PROBLEM DETAILS:
Copy the listing in full and exactly, omitting its images.
[MATERIAL PROVIDED Boundary: Start]
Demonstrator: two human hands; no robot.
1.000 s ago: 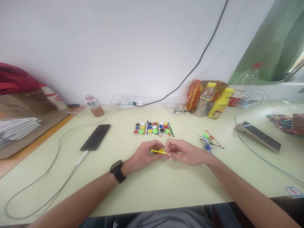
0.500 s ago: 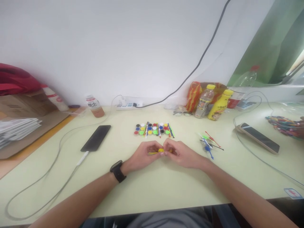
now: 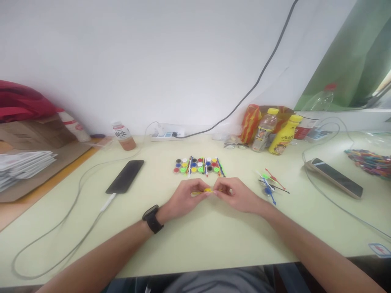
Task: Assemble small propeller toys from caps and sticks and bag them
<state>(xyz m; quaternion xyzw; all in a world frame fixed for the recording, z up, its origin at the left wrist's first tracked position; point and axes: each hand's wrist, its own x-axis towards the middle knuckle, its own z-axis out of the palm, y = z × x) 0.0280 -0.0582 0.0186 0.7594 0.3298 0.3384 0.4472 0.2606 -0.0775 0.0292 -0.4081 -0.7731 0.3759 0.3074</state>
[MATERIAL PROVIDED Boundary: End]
FINISHED EXERCISE:
Demonstrator: two human hands; no robot.
1.000 s ago: 
0.500 s ago: 
now: 
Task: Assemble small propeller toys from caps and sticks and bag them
<state>(xyz m; quaternion xyzw; all in a world frame fixed for the recording, z up, its origin at the left wrist's first tracked position; point and axes: each hand's wrist, its own x-axis towards the middle knuckle, its own z-axis out of the palm, y = z × x) 0.0280 -0.0582 0.0186 0.7594 0.3298 0.3384 0.4472 0.2606 -0.0775 0.0292 -0.4081 -0.7731 0.3759 0.3074</state>

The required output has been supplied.